I’d submit a PR, but it seems like the code here doesn’t match the one on github as of 2021-11

class RNNModel(nn.Module):
    """The RNN model."""
    def __init__(self, rnn_layer, **kwargs):
        super(RNNModel, self).__init__(**kwargs)
        self.rnn = rnn_layer

        # bidirectional RNNs will be introduced later,
        if self.rnn.bidirectional:
            self.num_directions = 2
        else:
            self.num_directions = 1
        self.linear = nn.Linear(
            self.num_directions * self.rnn.hidden_size, self.rnn.input_size)
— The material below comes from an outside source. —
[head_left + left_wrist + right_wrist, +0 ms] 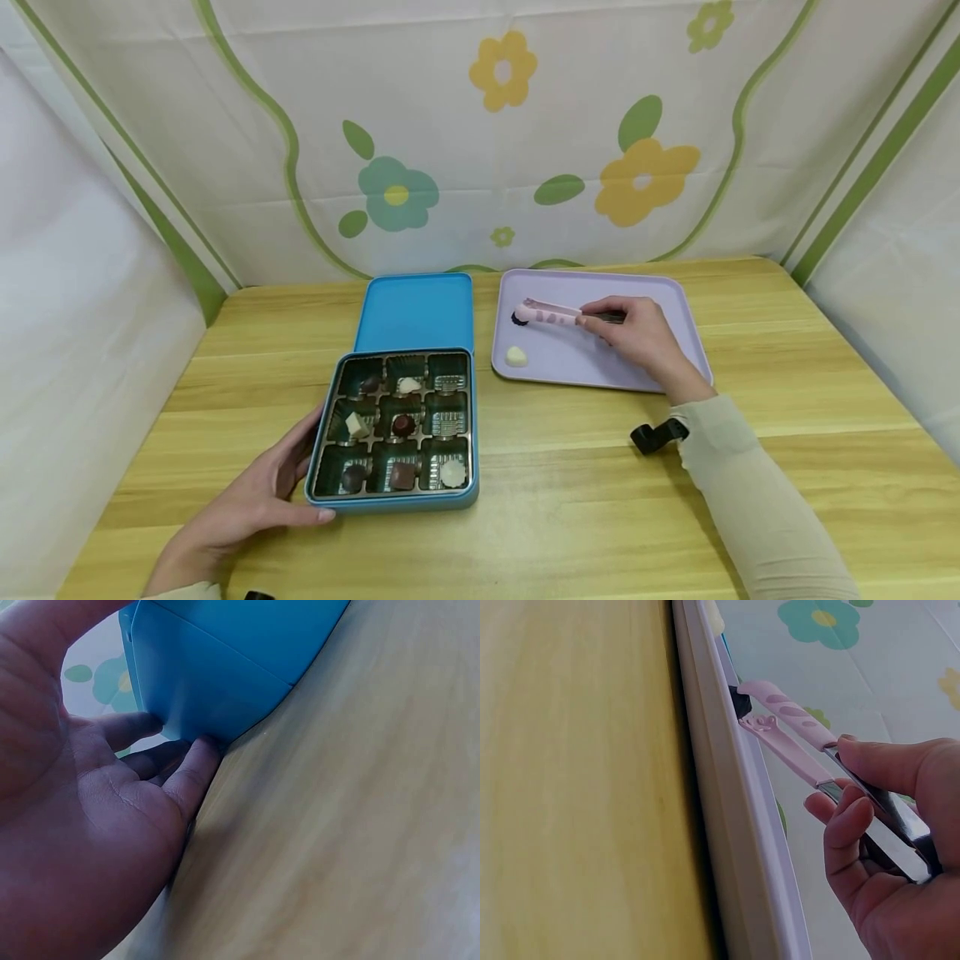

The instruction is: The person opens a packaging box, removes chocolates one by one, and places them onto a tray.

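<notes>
My right hand [633, 329] grips pink-tipped metal tongs [551, 314] above the lilac tray [600, 373]. In the right wrist view, the tips of the tongs pinch a dark chocolate [740, 703] low over the tray, the thumb on one arm and curled fingers on the other. A white chocolate [516, 357] lies near the tray's left front corner. My left hand [251, 487] holds the blue tin [405, 504] by its near left corner, thumb at the front and fingers along the left side. The fingertips meet the tin's wall low down in the left wrist view.
Inside the tin, a divided insert holds several dark, brown and white chocolates; its upper two right compartments hold none. The tin's blue lid [416, 312] lies open behind it. A floral cloth [487, 150] hangs at the back edge of the wooden table [562, 500].
</notes>
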`<state>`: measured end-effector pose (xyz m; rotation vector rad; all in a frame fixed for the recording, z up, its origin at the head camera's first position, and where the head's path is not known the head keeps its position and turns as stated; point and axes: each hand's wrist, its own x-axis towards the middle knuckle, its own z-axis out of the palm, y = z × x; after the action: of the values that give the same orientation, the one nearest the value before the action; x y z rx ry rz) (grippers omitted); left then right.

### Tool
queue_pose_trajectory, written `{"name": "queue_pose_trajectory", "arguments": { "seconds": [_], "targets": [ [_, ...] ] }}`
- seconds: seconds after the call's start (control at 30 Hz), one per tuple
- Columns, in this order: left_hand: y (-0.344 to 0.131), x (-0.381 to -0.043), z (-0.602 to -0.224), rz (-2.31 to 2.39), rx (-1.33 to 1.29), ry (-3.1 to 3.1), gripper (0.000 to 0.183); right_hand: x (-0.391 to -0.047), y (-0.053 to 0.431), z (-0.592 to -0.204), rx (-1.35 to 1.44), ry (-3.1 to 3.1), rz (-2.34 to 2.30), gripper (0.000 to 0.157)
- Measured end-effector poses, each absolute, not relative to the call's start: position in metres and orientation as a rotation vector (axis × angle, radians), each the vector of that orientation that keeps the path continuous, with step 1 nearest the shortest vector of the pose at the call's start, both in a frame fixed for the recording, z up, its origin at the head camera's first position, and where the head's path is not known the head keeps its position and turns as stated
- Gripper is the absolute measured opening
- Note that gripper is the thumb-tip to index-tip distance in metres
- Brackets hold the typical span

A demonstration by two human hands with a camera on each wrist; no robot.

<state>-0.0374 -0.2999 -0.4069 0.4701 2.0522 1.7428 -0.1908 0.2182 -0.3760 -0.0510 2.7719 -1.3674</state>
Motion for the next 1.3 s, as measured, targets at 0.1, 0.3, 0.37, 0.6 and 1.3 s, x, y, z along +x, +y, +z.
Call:
{"name": "queue_pose_trajectory", "arguments": {
  "seconds": [0.1,0.3,0.37,0.6,1.3],
  "targets": [
    [-0.299,-0.037,-0.407,1.753,0.496,2.043,0.12,-0.191,0.219,-0.376,-0.052,2.772,-1.368,0.036],
    [-0.3,-0.038,-0.408,1.77,0.539,2.03,0.12,-0.191,0.222,-0.374,-0.048,2.785,-1.368,0.036],
    [-0.3,-0.038,-0.409,1.772,0.554,2.029,0.121,-0.19,0.223,-0.372,-0.051,2.786,-1.37,0.037],
    [-0.299,-0.039,-0.408,1.78,0.522,2.016,0.121,-0.19,0.222,-0.369,-0.08,2.775,-1.412,0.037],
    [-0.297,-0.035,-0.41,1.802,0.497,1.988,0.121,-0.177,0.215,-0.348,-0.172,2.773,-1.466,0.033]
  ]
}}
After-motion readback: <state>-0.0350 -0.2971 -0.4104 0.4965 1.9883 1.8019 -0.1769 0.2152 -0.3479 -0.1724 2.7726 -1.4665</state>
    def forward(self, inputs, state):
        """
        The fully connected layer will first change the shape of `Y` to
        (`num_steps` * `batch_size`, `num_hiddens`). 
        Its output shape is (`num_steps` * `batch_size`, `vocab_size`).
        """
        X = F.one_hot(inputs.T.long(), self.rnn.input_size)
        X = X.to(torch.float32)
        Y, state = self.rnn(X, state)
        # Output is the hidden state at the time step
        output = self.linear(Y.reshape((-1, Y.shape[-1])))
        return output, state

    def begin_state(self, device, batch_size=1):
        """
        `nn.LSTM` takes a tuple of hidden states
        """
        tensor = torch.zeros((
            self.num_directions * self.rnn.num_layers, batch_size, self.rnn.hidden_size), 
            device=device)
        if isinstance(self.rnn, nn.LSTM):
            return (tensor, tensor) 
        else:
            # `nn.GRU` takes a tensor as hidden state
            return tensor

My solutions to the exs: 9.6

1 Like

Let’s not use inheritance here. It’s over-engineered and introduce unnecessary cognitive overhead for a tutorial, especially you are inheriting from RNNLMScratch.

I sometimes find implementations in (current) Chinese version much better for learning purpose.

I’m not against reusable code, but that shouldn’t go against readability, especially for code in this book.

1 Like

definitely agreed! i find english version for study new knowledge (torch api in chinese version is outdated), but these RNN chapters make me confused about how true data flow goes because of the code design.luckily and finally, i take hours and understand :laughing:.to be honest, there should be a understandable class graph or data flow graph for RNN.